* Task instructions:
Search the listing below for the word "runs", and copy every line in which it turns up.

BEGIN Data

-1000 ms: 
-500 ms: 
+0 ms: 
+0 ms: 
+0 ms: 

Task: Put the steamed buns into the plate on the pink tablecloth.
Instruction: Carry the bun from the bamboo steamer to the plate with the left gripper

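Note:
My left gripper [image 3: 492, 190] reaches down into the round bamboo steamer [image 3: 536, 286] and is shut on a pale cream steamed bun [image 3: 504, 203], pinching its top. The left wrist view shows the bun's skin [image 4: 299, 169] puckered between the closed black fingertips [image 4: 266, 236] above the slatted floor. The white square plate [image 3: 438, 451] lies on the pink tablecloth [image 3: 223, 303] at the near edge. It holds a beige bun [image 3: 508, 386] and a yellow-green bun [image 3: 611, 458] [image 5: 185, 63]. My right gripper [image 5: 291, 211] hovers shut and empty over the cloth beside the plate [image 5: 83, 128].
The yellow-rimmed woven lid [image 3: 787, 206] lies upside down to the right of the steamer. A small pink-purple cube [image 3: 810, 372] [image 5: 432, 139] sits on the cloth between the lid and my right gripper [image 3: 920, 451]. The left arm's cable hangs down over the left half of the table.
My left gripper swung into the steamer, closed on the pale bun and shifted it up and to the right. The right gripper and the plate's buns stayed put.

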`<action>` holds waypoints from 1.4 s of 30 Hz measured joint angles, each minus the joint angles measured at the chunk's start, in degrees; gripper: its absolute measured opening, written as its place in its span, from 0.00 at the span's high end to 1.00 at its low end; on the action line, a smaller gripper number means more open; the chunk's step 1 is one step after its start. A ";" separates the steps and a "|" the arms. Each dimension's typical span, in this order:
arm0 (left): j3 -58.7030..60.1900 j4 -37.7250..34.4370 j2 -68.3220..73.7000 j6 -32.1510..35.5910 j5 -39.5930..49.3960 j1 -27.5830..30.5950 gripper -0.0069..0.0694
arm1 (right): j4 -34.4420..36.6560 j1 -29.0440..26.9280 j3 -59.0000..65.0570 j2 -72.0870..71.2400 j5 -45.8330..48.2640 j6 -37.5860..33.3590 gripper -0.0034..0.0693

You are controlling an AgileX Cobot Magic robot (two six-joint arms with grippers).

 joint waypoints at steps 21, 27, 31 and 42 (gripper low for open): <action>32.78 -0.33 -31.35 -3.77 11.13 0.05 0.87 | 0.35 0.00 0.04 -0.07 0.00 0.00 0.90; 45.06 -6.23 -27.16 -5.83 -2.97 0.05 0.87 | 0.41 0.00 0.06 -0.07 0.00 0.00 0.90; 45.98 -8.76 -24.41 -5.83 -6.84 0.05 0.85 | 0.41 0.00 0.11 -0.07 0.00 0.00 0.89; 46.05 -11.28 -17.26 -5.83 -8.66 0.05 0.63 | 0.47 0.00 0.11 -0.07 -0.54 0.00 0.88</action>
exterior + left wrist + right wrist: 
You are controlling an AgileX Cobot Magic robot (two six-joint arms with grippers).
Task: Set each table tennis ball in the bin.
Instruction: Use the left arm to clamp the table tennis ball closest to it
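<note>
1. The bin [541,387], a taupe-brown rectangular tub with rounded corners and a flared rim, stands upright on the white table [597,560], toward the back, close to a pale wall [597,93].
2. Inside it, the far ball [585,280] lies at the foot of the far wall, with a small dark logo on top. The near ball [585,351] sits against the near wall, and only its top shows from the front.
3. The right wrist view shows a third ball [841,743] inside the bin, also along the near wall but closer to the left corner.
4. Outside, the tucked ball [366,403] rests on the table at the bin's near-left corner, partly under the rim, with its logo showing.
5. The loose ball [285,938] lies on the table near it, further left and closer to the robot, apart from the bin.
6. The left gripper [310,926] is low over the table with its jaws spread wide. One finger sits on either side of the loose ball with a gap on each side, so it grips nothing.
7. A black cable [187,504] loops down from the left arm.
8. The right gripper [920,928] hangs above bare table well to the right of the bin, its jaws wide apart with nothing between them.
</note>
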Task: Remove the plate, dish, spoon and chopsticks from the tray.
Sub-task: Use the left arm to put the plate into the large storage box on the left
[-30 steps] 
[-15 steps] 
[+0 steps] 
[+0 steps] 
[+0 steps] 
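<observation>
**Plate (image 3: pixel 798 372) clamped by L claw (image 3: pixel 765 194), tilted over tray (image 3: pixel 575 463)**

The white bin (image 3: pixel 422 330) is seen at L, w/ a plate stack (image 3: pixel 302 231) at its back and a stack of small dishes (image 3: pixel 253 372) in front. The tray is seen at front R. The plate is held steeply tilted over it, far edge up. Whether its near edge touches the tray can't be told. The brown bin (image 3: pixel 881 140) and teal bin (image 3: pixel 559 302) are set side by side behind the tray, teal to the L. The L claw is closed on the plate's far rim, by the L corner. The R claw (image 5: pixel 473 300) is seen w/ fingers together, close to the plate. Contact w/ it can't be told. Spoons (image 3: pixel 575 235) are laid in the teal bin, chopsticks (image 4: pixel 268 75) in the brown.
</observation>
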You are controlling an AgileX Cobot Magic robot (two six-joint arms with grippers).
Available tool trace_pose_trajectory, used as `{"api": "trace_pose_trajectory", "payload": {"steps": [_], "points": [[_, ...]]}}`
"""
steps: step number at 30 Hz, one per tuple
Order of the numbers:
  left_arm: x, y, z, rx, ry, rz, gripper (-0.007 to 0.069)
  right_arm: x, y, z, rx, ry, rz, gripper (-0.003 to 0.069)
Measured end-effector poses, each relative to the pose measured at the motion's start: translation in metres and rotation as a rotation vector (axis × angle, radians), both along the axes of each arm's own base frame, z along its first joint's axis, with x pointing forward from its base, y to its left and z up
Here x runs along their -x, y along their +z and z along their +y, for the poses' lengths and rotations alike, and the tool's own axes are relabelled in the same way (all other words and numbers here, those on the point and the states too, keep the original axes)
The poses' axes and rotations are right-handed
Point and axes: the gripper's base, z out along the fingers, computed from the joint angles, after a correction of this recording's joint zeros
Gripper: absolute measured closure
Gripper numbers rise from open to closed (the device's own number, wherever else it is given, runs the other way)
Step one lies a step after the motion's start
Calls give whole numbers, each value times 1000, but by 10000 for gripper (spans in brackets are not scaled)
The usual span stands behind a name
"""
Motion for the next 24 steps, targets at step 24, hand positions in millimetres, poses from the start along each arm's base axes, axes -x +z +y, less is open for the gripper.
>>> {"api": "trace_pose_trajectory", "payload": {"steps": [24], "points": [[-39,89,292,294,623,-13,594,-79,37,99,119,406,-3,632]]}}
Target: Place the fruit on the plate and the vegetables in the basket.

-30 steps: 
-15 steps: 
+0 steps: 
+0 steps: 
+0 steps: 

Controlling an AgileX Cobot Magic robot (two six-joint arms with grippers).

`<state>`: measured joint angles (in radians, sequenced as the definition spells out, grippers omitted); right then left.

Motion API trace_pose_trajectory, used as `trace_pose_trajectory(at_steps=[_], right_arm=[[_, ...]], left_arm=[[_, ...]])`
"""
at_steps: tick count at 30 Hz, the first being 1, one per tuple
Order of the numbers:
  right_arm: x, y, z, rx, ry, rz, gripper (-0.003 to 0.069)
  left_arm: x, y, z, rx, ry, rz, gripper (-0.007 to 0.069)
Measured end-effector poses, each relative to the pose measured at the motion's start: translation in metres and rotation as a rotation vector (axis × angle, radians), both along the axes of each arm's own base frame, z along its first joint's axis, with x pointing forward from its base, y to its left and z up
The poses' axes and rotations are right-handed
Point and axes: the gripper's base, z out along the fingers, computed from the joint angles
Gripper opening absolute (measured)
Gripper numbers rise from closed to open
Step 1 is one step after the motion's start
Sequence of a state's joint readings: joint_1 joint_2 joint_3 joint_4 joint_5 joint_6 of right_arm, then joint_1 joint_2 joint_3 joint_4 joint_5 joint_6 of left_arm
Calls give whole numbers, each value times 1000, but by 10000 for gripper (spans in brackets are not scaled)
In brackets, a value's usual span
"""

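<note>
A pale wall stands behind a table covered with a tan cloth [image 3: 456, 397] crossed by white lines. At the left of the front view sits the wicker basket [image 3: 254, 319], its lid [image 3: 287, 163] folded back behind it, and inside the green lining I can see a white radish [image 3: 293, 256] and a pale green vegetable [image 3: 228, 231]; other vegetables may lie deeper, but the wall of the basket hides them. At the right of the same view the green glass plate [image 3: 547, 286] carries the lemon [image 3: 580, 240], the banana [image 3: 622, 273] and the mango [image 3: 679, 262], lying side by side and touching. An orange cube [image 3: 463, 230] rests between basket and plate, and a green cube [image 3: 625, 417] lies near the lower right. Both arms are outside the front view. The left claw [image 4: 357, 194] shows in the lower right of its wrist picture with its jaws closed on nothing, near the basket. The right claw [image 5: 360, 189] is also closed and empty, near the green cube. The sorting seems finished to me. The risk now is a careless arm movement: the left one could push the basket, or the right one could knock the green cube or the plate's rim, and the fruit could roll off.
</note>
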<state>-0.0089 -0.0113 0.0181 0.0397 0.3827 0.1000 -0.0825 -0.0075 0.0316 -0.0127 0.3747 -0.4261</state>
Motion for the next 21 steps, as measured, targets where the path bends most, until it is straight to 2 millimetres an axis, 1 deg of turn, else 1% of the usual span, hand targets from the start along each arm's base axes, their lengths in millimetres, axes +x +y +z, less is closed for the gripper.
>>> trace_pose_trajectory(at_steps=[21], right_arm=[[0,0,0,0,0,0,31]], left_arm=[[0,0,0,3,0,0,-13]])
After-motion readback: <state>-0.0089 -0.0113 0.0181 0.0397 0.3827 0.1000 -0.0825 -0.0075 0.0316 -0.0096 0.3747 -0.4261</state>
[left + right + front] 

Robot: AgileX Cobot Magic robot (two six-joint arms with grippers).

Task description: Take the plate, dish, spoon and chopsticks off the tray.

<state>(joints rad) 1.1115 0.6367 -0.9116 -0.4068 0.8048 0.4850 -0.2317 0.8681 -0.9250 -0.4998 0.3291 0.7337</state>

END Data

* Result of this task:
Here x runs along their -x, y along their +z and z along their +y, for the poses' lengths and rotations alike, and the tool's own axes are relabelled in the same way (all other words and numbers here, those on the point and the states too, keep the original axes)
Gripper numbers rise from open to closed (the device's own number, wherever else it is given, runs the other way)

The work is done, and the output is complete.